Впрочем, горечь осталась, и в следующий раз он очень нескоро заговорил с Нормой о ее галерее.
Звонит настольный телефон. Секретарша говорит: какая-то журналистка просит об интервью. Джонатан плохо слышит название газеты – у другого уха трубка радиотелефона, – разбирает только слово «Гарвард». Понятно, что это Harvard Business Review, – кто же еще может ему звонить?
– Да, соедини, – говорит он.
Интервью всегда приносит новых клиентов, поднимает цену Джонатана на рынке. Такими случаями не бросаются.
– Здравствуйте, мистер Краммер.
Юный девичий голос. Что они, стажерку к нему послали?
– Меня зовут Моник. Я хотела бы взять у вас интервью для нашей газеты. Я знаю, что вы занятой человек, но редактор сказал, что сегодня – последний срок. Могли бы мы встретиться вечером?
– Сегодня вечером я занят, – говорит Джонатан, – впрочем, постойте… в десять вам будет не поздно? Нет? Вот и отлично.
– Я хотела бы приехать к вам домой, сделать несколько снимков в интерьере… – говорит девушка.

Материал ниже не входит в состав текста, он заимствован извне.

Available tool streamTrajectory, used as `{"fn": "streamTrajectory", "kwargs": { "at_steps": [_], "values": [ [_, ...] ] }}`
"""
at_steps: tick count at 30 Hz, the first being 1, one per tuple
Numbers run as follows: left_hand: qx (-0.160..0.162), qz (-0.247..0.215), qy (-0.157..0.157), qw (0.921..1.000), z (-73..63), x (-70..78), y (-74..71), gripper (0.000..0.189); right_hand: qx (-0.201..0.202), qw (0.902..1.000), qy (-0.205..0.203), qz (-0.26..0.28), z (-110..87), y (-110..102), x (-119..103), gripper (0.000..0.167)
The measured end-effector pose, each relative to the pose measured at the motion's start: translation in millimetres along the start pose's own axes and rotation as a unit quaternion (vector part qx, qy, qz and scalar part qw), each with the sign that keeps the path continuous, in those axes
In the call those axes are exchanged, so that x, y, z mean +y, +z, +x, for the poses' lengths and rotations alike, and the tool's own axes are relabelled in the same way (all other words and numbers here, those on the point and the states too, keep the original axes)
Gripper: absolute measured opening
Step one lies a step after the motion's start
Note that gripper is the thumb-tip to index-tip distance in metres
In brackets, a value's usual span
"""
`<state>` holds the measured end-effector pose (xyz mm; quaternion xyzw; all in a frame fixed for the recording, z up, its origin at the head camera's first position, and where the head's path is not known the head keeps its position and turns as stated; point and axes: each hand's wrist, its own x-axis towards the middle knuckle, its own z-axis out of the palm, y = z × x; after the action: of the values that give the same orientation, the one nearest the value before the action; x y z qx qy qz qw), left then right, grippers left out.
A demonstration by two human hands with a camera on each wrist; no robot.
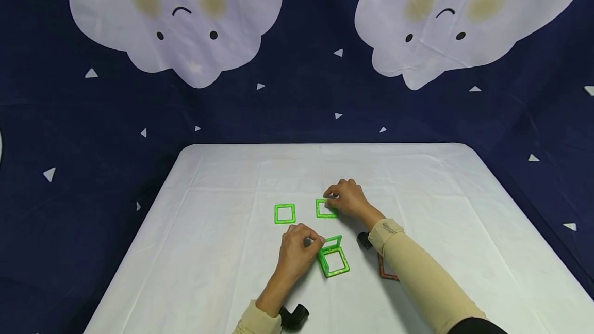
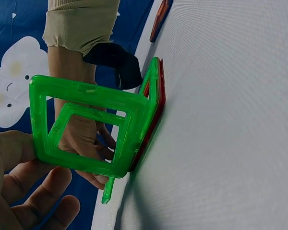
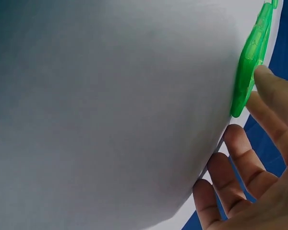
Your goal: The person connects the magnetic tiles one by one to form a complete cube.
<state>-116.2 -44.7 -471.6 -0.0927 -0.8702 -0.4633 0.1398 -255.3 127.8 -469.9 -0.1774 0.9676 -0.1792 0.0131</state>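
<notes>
My left hand [image 1: 297,251] pinches the corner of an upright green square magnetic tile [image 2: 86,89] between thumb and forefinger. That tile belongs to a small structure [image 1: 339,270]: a second green tile [image 2: 62,129] stands at its back, and another lies flat as the base. Along the underside of the base, the left wrist view shows a red edge [image 2: 162,91]. Farther back, my right hand [image 1: 350,199] has thumb and forefinger on the right edge of a separate green square tile [image 1: 318,209], seen edge-on [image 3: 249,62] in the right wrist view. Its other fingertips touch the tabletop.
To the left of the right hand's tile lies another green square frame [image 1: 276,214]. A reddish-brown tile [image 1: 389,277] is partly covered by the right sleeve [image 1: 417,262]. Everything rests on a white-covered table [image 1: 209,251], with a dark blue cloud-print cloth [image 1: 297,102] behind.
</notes>
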Motion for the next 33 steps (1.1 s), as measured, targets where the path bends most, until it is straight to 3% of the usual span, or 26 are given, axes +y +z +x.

– Хорошо, – соглашается Джонатан, – записывайте адрес.
Видать, большое интервью, думает он. На несколько полос и с фотографиями!
Вечером, спускаясь в лифте, Джонатан снова вспоминает Часы Судного дня. Впервые за шестнадцать лет перевели стрелки назад! Если Кора Мартин об этом узнала, наверное, вздохнула с облегчением.
Впрочем, навряд ли.
Полтора года назад Джонатана окликнули на выходе из бизнес-зала JFK:
– Джонатан! Джонатан Краммер!
Он обернулся: немолодая полная женщина, лет сорока с лишним, расплывшаяся фигура, платье, вышедшее из моды уже лет пять как – если вообще когда-нибудь было в моде.